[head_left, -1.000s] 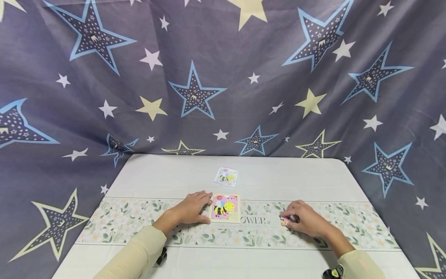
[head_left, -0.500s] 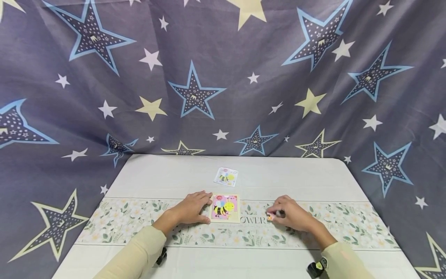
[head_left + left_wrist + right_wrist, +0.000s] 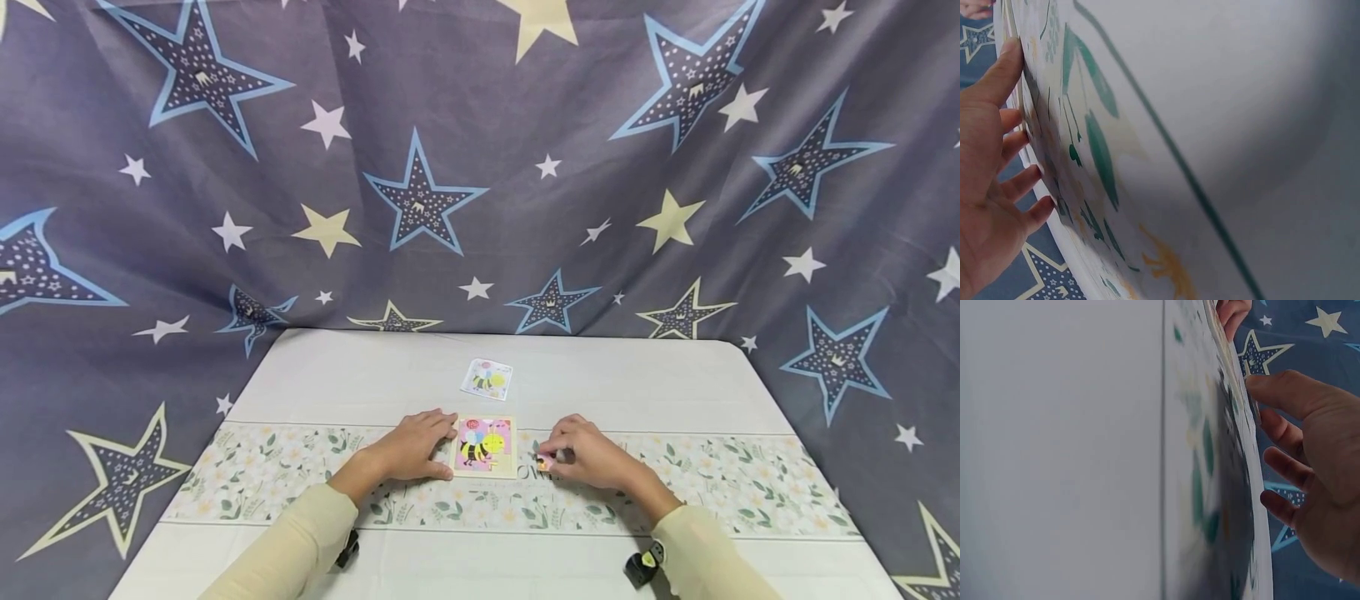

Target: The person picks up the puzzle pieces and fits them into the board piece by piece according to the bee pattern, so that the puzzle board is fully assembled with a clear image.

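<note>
A square wooden jigsaw puzzle board (image 3: 483,476) with a bee picture lies on the table; a pale patch shows at its lower right. Along the board's left edge rests my left hand (image 3: 414,447), thumb and forefinger spread against the rim. In the left wrist view the left hand's thumb (image 3: 1010,62) touches the board's edge and the other fingers are relaxed. Just right of the board, my right hand (image 3: 588,450) pinches a small pink puzzle piece (image 3: 546,461) between thumb and fingertips. The right wrist view shows the piece only edge-on, mostly hidden by the thumb (image 3: 1266,387).
Behind the board lies a small card (image 3: 487,380) with the same bee picture. A white tablecloth (image 3: 375,567) with a floral band (image 3: 285,467) covers the table. A dark star-patterned curtain (image 3: 480,167) hangs behind it.
My right hand has moved left across the floral band with the puzzle piece, from well right of the board to close beside it. The left hand and the board have stayed put.
</note>
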Demonstrator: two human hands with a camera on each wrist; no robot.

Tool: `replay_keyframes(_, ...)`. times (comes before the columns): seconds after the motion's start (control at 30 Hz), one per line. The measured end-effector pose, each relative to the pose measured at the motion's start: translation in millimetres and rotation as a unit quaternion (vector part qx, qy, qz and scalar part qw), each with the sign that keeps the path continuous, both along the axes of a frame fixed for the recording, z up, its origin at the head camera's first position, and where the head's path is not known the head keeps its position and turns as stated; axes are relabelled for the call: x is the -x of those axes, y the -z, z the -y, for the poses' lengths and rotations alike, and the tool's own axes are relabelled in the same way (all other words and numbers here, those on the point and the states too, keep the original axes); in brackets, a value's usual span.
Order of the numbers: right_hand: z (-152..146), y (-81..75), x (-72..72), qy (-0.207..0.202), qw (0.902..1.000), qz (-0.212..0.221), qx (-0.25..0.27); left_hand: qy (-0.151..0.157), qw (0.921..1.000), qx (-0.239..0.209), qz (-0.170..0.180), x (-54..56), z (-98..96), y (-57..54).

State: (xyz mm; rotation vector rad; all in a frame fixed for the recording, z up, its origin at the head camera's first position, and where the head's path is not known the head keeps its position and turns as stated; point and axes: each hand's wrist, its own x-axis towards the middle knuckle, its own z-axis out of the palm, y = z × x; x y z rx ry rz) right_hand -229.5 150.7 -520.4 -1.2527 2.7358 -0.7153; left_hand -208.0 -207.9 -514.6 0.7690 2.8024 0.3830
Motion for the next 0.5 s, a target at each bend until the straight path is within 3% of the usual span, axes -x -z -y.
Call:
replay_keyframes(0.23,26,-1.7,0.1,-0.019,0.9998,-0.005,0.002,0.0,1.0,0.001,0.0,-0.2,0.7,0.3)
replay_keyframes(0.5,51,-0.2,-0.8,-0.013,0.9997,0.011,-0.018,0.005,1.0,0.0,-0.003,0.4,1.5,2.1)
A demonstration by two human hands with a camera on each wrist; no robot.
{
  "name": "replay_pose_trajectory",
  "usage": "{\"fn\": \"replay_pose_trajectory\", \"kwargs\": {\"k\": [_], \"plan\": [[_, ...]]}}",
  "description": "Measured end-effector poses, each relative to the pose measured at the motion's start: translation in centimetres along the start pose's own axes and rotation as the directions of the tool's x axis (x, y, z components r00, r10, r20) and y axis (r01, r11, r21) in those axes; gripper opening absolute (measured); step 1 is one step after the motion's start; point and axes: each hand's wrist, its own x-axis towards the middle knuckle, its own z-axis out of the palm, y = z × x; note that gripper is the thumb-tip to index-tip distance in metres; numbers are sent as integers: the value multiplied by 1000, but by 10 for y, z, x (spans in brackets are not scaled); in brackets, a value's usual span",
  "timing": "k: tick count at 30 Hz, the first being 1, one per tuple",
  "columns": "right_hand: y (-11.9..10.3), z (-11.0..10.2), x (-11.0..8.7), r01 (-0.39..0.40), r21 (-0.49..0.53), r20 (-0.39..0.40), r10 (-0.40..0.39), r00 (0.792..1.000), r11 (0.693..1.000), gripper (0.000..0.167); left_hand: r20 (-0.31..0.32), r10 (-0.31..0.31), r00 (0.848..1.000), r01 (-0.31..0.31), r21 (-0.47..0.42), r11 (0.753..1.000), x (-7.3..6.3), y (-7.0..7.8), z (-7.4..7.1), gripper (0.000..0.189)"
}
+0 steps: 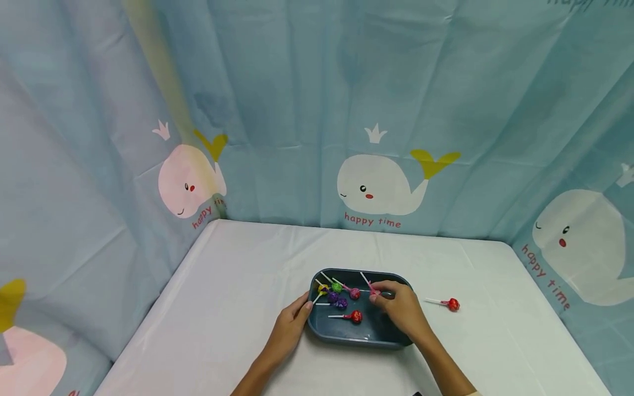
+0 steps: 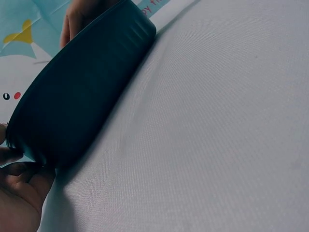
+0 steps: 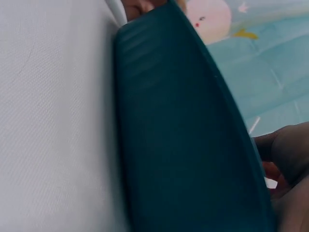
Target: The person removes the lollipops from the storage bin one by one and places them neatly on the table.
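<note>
A dark blue-green tray [image 1: 356,340] stands on the white table. At its left end my left hand [image 1: 289,324] grips the rim, the thumb at the top edge and the fingers against the outer wall [image 2: 72,96]. Over the right half of the tray, my right hand [image 1: 400,308] pinches a pink lollipop [image 1: 373,290] whose white stick points up and left. Inside lie a red lollipop [image 1: 356,317], another pink one [image 1: 354,293], a green one [image 1: 337,287], a yellow one [image 1: 323,288] and purple ones [image 1: 340,302]. The tray wall [image 3: 183,121] covers most of the right wrist view.
To the right of the tray, a red lollipop [image 1: 453,304] lies on the white tablecloth [image 1: 223,308], its stick pointing left. A blue curtain [image 1: 277,110] printed with whales hangs behind the table and along both sides. A small dark object [image 1: 417,394] shows at the bottom edge.
</note>
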Motion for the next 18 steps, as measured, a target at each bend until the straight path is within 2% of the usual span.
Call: {"fn": "replay_pose_trajectory", "kwargs": {"k": [8, 18], "plan": [[-1, -18, -10, -7, 95, 4, 6, 1000, 995, 24, 9, -7, 1000, 7, -10, 1000, 0, 3, -1, 51], [5, -35, -23, -59, 93, -49, 64, 997, 994, 37, -7, 4, 1000, -5, -31, 1000, -3, 4, 0, 51]]}}
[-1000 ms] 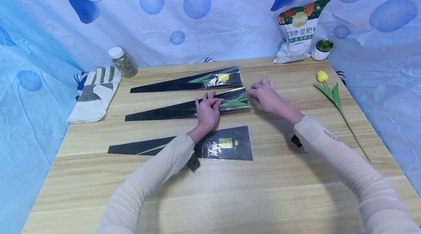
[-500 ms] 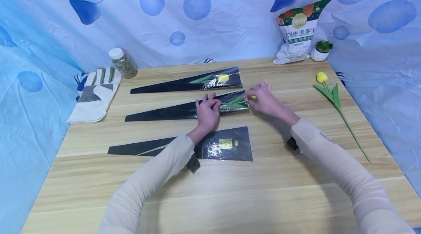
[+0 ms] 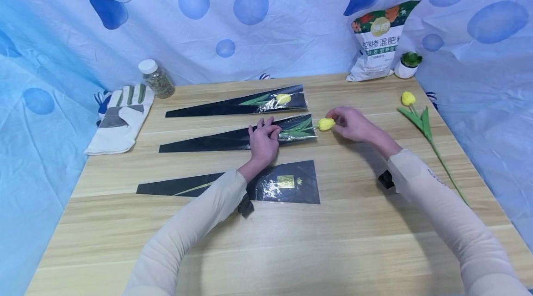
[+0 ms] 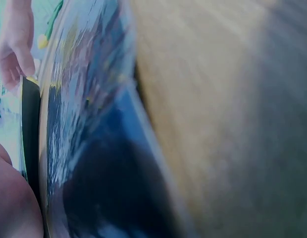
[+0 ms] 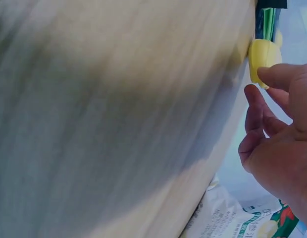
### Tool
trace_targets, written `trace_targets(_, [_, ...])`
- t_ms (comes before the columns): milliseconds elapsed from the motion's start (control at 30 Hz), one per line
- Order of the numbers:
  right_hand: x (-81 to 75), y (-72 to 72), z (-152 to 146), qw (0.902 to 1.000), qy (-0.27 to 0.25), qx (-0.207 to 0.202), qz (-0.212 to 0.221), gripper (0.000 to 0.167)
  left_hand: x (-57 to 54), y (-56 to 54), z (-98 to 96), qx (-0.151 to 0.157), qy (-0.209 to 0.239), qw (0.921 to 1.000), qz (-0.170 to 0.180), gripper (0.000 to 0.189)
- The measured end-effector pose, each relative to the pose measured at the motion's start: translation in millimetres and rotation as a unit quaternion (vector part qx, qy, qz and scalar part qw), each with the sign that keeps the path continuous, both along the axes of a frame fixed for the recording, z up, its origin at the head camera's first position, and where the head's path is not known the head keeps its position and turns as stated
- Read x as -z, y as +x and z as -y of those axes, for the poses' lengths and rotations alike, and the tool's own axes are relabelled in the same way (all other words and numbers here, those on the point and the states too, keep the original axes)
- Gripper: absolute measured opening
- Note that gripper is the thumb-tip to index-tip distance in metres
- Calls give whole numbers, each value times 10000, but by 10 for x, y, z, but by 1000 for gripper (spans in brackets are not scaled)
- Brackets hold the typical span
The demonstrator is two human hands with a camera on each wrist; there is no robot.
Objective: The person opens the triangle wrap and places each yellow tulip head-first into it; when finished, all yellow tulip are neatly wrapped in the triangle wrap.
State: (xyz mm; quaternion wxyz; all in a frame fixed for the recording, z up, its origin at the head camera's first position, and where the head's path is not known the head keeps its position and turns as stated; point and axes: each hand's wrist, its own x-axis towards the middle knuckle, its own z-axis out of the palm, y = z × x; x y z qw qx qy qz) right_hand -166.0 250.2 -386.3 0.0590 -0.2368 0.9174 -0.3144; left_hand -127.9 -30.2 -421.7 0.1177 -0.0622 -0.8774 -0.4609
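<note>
A dark tapered flower sleeve (image 3: pixel 204 141) with a clear front lies in the middle of the table, green tulip leaves (image 3: pixel 297 128) inside it. My left hand (image 3: pixel 264 141) rests on this sleeve, thumb and index finger pinching its film near the leaves. Past the sleeve's wide right end sticks a yellow tulip bloom (image 3: pixel 326 124). Thumb and fingers of my right hand (image 3: pixel 351 124) are at the bloom's tip; in the right wrist view the thumb (image 5: pixel 280 77) overlaps the yellow petals (image 5: pixel 262 57), with other fingers curled below. The left wrist view shows only part of my left hand (image 4: pixel 15 203).
Behind lies a sleeve (image 3: pixel 233 106) with a yellow tulip inside; a flat sleeve (image 3: pixel 291 189) lies in front. Another tulip (image 3: pixel 429 136) is at right. Gloves (image 3: pixel 120 120), a jar (image 3: pixel 156 78), a fertilizer bag (image 3: pixel 376 46) and a potted succulent (image 3: pixel 408 64) stand or lie at the back.
My right hand has shifted right, from the sleeve's mouth to the tip of the bloom. The bloom, hidden by the fingers at first, now shows beyond the sleeve. My left hand stays put.
</note>
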Motion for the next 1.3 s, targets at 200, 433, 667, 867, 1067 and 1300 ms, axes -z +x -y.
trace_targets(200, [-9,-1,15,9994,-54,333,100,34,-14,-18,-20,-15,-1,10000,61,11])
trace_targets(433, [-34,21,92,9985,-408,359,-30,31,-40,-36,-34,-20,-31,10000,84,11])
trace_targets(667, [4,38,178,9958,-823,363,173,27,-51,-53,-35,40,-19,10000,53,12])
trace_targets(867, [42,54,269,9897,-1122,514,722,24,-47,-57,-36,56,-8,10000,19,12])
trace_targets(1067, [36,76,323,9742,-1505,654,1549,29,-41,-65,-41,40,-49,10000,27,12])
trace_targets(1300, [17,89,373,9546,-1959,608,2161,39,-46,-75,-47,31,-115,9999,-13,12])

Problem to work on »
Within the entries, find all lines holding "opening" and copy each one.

Output of the task »
  "description": "Measured end-effector poses, each relative to the pose measured at the motion's start: translation in centimetres along the start pose's own axes and rotation as the directions of the tool's x axis (x, y, z components r00, r10, r20) and y axis (r01, r11, r21) in those axes; gripper opening absolute (measured); step 1 is one step after the motion's start; point and axes: each hand's wrist, its own x-axis towards the middle knuckle, its own z-axis out of the palm, y = z × x; note that gripper is the thumb-tip to index-tip distance in metres; numbers are sent as integers: the value multiplied by 1000, but by 10 for y, z, x (spans in brackets are not scaled); in brackets, a value's usual span",
- Gripper: absolute measured opening

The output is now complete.